[Your assignment] Return only the lines starting at the line that contains "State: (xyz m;" and ending with the final line of the listing; include both endpoints.

[Provided material]

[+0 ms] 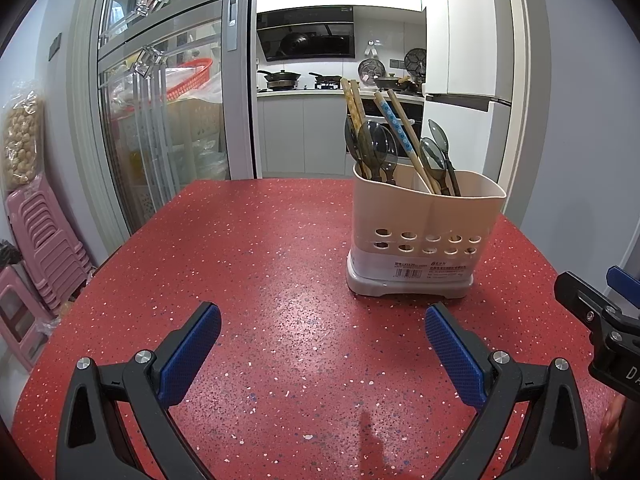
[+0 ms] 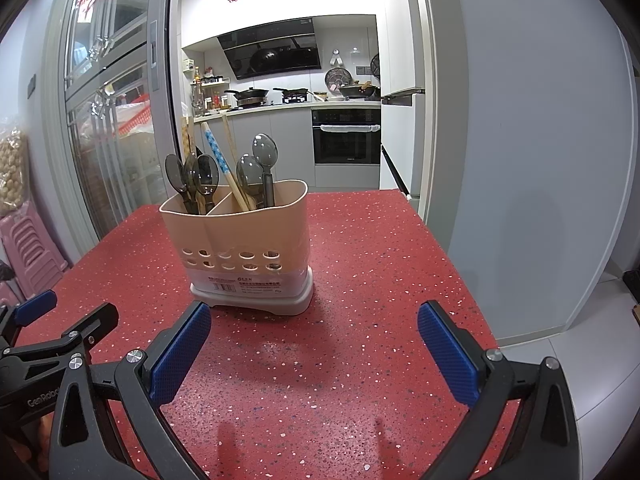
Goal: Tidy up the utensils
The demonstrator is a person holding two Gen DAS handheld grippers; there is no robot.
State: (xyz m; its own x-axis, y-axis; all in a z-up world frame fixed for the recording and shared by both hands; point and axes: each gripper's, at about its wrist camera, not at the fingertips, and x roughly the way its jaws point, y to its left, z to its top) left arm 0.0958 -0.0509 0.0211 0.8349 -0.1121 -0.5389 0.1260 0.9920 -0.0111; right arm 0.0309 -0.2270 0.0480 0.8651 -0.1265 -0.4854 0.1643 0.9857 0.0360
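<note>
Utensils stood gathered in the beige holder [image 1: 426, 232] on the red speckled table [image 1: 248, 264], ahead of your left gripper [image 1: 322, 318] and off to its right. In the left wrist view your left gripper was held low over the table, pointing forward and level, its two blue pads [image 1: 192, 354] spread wide with nothing between them but bare tabletop. Your right gripper [image 2: 314, 316] was posed much the same: low, aimed forward, blue pads [image 2: 180, 354] far apart and empty, with the holder straight ahead and slightly left of its centre line, just beyond the fingertips. Neither gripper touched the holder. The two were side by side; the right one's black body showed at the right edge of the left wrist view, and the left one's at the left edge of the right wrist view.

Inside the holder, dark translucent spoons [image 2: 206, 174] stood bowl-up in the compartment farther to the left of your right gripper, alongside pale chopsticks [image 1: 354, 108]. The other compartment held more spoons [image 2: 265, 150] and a leaning pair of chopsticks with a blue patterned top [image 2: 214, 146].
</note>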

[Expected answer]
State: (xyz m; its own x-axis, y-axis; all in a z-up world frame fixed for the recording and shared by both hands; point and axes: each gripper's, at about its wrist camera, not at the fingertips, and x roughly the way its jaws point, y to its left, z to its top) left arm 0.0958 -0.0509 0.0211 0.8349 -0.1121 -0.5389 0.1260 0.9920 -0.0111; right arm 0.0309 -0.2270 0.0480 0.8651 -0.1265 -0.4854 0.1643 0.9857 0.0360
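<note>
Utensils stood gathered in the beige holder [image 1: 426, 232] on the red speckled table [image 1: 248, 264], ahead of your left gripper [image 1: 322, 318] and off to its right. In the left wrist view your left gripper was held low over the table, pointing forward and level, its two blue pads [image 1: 192, 354] spread wide with nothing between them but bare tabletop. Your right gripper [image 2: 314, 316] was posed much the same: low, aimed forward, blue pads [image 2: 180, 354] far apart and empty, with the holder straight ahead and slightly left of its centre line, just beyond the fingertips. Neither gripper touched the holder. The two were side by side; the right one's black body showed at the right edge of the left wrist view, and the left one's at the left edge of the right wrist view.

Inside the holder, dark translucent spoons [image 2: 206, 174] stood bowl-up in the compartment farther to the left of your right gripper, alongside pale chopsticks [image 1: 354, 108]. The other compartment held more spoons [image 2: 265, 150] and a leaning pair of chopsticks with a blue patterned top [image 2: 214, 146].
</note>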

That completes the exercise.